With any luck in six months I will have my own crop of lovely tomatoes.

January 5, 2012

Chic Housekeeping

Happy New Year, Friends!

Dreary January seems to be all about organizing, clearing out, and making fresh starts. So with that I am turning my sights to household chores. Let me be perfectly clear: I do not enjoy cleaning. But I equally detest filth, just ask my cleaning lady. As I write this, I am trying not to dwell on the state of society that manages to turn laundry detergent into a luxury item. It’s just that these cleaning products smell great, make one feel good about making the right choices for the planet, and they are pretty.
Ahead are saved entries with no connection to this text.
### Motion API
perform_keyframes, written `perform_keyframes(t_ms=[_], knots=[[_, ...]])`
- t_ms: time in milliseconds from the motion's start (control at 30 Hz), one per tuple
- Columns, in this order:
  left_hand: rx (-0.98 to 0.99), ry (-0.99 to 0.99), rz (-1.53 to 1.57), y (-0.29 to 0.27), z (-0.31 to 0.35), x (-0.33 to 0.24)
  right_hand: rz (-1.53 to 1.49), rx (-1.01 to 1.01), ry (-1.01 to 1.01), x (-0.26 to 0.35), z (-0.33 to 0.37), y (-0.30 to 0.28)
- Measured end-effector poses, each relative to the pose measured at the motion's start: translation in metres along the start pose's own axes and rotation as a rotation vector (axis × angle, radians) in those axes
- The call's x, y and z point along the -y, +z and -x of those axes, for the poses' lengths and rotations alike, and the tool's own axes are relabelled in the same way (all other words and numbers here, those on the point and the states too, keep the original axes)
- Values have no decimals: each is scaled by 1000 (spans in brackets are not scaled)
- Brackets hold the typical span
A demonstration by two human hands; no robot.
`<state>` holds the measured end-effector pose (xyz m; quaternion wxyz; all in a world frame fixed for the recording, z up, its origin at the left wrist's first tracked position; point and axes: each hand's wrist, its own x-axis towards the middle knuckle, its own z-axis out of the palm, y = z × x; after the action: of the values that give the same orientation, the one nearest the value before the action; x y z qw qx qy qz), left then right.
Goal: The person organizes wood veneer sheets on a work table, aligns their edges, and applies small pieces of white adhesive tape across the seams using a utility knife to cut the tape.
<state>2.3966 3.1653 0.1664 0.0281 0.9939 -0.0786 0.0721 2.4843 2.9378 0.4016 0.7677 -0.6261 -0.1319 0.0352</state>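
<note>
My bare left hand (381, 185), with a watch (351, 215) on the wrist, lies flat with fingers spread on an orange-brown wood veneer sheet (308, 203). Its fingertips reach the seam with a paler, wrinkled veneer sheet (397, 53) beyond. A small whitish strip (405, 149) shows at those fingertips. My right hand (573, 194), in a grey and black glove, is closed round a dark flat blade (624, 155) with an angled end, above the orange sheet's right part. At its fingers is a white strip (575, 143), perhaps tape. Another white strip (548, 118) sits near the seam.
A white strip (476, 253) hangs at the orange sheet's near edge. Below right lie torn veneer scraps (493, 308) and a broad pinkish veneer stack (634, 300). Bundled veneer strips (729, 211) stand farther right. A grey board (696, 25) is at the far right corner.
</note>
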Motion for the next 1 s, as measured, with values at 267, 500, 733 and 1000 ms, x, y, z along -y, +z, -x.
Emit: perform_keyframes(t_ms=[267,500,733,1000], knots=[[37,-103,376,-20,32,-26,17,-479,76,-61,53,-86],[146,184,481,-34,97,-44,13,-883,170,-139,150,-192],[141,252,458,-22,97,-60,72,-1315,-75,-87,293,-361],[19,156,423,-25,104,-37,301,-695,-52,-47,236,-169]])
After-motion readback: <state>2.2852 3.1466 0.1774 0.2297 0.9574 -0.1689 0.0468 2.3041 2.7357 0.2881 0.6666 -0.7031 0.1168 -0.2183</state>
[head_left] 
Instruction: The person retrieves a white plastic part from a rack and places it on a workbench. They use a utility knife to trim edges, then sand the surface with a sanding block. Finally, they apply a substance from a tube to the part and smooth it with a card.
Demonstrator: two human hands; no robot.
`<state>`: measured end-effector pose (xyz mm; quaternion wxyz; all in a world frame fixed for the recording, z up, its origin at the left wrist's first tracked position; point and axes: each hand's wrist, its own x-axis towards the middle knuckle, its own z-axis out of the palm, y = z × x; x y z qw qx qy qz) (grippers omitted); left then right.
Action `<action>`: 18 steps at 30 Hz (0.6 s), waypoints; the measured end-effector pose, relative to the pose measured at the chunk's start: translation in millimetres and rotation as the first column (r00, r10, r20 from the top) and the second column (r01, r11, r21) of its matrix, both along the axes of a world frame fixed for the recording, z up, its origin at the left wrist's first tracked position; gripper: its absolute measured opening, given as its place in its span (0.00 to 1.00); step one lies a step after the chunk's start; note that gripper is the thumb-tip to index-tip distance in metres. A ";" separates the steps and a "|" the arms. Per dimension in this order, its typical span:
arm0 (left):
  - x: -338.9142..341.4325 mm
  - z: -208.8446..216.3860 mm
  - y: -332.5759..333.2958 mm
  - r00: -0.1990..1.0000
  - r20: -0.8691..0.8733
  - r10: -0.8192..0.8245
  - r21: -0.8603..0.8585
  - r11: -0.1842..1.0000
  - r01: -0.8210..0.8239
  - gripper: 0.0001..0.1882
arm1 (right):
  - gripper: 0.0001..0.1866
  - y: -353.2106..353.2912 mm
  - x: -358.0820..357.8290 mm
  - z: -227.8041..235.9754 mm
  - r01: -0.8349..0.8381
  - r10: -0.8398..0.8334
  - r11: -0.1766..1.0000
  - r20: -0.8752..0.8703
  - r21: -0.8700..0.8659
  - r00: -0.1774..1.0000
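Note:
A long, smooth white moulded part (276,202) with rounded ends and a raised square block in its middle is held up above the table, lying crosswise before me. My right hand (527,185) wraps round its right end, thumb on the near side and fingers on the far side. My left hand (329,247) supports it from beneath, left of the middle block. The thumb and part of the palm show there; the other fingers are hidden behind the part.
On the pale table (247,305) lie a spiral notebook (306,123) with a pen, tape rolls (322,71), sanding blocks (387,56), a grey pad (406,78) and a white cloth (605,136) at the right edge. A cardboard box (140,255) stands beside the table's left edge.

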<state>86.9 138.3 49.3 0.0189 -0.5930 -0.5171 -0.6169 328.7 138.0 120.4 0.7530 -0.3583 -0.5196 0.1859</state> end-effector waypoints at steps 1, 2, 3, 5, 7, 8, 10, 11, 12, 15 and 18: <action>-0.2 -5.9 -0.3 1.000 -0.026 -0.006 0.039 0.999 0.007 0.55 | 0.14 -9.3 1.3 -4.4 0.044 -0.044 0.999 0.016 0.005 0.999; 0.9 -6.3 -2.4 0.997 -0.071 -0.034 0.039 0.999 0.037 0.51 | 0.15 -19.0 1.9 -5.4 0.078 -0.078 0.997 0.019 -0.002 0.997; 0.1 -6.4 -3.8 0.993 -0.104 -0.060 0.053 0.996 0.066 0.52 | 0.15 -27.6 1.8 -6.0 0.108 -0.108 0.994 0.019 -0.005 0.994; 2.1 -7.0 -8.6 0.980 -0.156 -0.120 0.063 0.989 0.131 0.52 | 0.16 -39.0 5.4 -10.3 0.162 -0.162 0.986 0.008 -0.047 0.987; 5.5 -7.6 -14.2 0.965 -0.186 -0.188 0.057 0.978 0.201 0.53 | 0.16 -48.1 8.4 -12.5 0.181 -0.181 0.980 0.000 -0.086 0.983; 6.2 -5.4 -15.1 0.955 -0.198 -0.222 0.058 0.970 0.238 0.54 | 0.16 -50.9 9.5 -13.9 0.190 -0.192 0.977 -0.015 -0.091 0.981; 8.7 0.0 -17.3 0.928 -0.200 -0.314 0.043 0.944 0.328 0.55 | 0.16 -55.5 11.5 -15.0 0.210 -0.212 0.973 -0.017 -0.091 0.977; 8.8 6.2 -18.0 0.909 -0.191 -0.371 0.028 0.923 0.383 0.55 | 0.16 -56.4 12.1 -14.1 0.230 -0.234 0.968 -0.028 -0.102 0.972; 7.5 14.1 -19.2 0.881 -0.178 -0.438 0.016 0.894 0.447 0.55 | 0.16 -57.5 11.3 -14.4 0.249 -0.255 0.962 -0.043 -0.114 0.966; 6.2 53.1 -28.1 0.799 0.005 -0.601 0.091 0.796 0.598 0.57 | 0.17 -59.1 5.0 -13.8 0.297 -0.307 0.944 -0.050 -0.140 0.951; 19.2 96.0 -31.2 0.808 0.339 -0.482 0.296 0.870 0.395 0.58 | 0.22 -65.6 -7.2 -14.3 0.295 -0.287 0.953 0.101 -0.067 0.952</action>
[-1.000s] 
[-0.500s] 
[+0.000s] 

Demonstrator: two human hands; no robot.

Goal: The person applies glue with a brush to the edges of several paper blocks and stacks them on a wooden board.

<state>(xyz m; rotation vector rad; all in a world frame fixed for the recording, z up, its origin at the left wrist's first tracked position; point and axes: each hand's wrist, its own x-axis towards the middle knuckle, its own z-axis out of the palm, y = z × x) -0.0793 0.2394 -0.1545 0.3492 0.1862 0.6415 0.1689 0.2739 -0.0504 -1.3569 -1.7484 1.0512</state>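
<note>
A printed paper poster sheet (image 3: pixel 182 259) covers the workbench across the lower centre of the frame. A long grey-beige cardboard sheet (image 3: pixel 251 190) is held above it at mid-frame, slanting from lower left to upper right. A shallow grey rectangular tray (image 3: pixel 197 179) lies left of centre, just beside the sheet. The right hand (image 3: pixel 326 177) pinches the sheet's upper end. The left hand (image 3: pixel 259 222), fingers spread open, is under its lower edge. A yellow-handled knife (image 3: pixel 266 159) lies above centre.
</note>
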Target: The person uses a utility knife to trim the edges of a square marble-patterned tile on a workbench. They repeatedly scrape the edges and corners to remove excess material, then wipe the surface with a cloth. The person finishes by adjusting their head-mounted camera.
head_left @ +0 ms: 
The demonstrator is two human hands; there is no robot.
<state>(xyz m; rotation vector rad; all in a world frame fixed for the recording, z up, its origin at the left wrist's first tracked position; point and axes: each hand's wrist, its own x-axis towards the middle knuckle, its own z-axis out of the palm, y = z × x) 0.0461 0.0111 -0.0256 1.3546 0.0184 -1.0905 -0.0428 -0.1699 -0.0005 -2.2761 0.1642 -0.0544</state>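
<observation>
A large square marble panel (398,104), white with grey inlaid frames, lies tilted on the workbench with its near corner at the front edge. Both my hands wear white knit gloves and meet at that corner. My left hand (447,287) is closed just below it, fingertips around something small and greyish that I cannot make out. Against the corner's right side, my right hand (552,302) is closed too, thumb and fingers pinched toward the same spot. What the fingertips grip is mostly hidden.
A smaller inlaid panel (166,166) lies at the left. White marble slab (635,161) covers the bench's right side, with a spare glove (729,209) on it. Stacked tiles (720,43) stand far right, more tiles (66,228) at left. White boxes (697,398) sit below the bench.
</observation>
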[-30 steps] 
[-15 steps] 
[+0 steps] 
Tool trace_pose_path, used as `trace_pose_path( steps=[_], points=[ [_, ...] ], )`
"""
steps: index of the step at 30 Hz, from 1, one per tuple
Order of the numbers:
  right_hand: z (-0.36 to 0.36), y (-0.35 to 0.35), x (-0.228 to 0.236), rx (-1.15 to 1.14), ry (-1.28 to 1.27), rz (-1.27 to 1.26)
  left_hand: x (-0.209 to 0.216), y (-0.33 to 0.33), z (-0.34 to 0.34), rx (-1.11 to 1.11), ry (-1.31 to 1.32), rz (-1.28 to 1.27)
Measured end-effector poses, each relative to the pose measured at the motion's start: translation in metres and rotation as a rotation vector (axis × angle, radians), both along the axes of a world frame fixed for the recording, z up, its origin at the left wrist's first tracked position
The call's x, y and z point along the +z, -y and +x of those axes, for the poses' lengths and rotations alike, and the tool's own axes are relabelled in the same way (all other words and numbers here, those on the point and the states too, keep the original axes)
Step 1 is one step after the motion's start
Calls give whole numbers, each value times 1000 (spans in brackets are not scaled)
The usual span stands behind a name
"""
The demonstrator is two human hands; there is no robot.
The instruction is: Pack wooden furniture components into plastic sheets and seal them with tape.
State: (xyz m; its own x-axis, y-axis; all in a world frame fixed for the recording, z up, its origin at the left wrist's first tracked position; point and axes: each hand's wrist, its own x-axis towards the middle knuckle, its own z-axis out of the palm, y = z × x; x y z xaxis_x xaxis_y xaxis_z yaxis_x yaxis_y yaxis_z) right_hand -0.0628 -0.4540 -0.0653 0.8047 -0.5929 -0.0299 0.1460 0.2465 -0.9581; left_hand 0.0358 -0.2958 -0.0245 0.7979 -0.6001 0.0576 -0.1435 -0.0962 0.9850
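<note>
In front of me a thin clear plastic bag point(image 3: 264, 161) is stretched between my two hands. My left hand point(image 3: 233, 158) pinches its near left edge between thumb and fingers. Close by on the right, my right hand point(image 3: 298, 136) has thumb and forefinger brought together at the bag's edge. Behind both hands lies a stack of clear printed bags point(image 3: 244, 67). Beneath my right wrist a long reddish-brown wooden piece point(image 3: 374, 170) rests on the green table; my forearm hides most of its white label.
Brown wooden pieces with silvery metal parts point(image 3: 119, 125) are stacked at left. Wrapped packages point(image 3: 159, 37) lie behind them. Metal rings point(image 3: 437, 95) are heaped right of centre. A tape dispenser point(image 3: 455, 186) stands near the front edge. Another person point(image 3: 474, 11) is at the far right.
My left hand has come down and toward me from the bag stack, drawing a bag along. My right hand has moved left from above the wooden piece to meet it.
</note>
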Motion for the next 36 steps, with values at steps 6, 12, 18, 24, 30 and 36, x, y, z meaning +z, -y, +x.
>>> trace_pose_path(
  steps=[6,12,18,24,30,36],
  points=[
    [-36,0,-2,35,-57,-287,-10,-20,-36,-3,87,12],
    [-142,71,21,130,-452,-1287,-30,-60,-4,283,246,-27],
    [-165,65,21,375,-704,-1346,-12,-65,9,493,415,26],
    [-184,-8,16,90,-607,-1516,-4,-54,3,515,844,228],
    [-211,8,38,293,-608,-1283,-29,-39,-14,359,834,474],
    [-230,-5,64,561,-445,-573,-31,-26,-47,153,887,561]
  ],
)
First, Bon Ami. It sounds French. But it’s American to the core. Dating to 1890s Bon Ami doesn’t have weird chemicals and is still priced as if we lived a century ago. And the little yellow chick is adorable. I can tell you, it works wonder on messes left by the junior set in the Klatch household. But enough gushing, it’s just a cleaning product. 

Bon Ami Cleaner

Awwww, just look at the little chickie!

Next, Mrs. Meyer’s soap in Basil. It smells unbelievable! I have high hopes for their Parsley soap and Geranium laundry products.

Mrs. Meyer's Soap in Basil

For years I used fragrance-free dish liquid. The light citrusy fragrance makes one feel like dishes are actually a bit cleaner but doesn’t have that awful chemical smell.

Seventh Generation Dish Liquid

The Lemon Verbena-Thyme spray almost makes you forget that you are doing dull chores.

Seventh Generation Herby Spray

Last but not least this cute candle in a ceramic jar that I ordered from Anthro, smells like freshly baked cookies.

Yes. That was an entire post devoted to household cleaning products.  Mock me if you dare.